===== DATASET SECTION

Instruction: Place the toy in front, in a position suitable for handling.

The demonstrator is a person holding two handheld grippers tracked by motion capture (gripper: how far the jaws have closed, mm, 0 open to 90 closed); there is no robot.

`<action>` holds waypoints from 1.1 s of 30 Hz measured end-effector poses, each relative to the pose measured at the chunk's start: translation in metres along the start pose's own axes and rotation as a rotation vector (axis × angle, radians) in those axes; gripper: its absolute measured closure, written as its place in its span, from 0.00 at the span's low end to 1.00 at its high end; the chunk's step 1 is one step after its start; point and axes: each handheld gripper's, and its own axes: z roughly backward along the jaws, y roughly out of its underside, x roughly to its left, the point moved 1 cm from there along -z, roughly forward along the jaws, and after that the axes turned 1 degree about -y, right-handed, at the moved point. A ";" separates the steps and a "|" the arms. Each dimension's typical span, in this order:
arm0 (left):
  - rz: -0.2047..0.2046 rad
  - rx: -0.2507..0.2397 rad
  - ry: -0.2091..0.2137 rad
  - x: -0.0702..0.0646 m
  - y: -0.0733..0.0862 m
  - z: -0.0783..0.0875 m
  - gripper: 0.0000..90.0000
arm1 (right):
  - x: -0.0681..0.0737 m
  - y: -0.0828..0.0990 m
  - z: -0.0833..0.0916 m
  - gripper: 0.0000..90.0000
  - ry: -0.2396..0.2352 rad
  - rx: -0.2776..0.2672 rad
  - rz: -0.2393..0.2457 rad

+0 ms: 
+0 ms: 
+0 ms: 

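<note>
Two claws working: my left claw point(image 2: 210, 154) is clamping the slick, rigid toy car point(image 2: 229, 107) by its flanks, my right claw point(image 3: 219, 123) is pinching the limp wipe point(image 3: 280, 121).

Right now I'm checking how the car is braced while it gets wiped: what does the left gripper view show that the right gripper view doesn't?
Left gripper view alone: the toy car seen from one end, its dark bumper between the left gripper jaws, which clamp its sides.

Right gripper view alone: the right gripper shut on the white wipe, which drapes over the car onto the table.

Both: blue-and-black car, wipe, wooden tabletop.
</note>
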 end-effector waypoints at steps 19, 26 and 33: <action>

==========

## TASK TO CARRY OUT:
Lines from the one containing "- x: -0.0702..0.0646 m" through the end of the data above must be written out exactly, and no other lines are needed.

## RESPONSE BOX:
  - x: -0.0702..0.0646 m
  - y: -0.0733..0.0862 m
  - z: -0.0783..0.0875 m
  - gripper: 0.0000..90.0000
arm1 (right):
  - x: -0.0681..0.0737 m
  - y: -0.0828..0.0990 m
  - z: -0.0833..0.0916 m
  - gripper: 0.0000..90.0000
  - ry: -0.2396..0.2352 rad
  - rx: -0.2776..0.2672 rad
  - rz: -0.2393..0.2457 rad

+0 ms: 
+0 ms: 
+0 ms: 

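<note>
Two claws working: my left claw point(image 2: 210, 154) is clamping the slick, rigid toy car point(image 2: 229, 107) by its flanks, my right claw point(image 3: 219, 123) is pinching the limp wipe point(image 3: 280, 121).

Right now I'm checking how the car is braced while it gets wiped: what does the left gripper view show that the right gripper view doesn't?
Left gripper view alone: the toy car seen from one end, its dark bumper between the left gripper jaws, which clamp its sides.

Right gripper view alone: the right gripper shut on the white wipe, which drapes over the car onto the table.

Both: blue-and-black car, wipe, wooden tabletop.
</note>
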 end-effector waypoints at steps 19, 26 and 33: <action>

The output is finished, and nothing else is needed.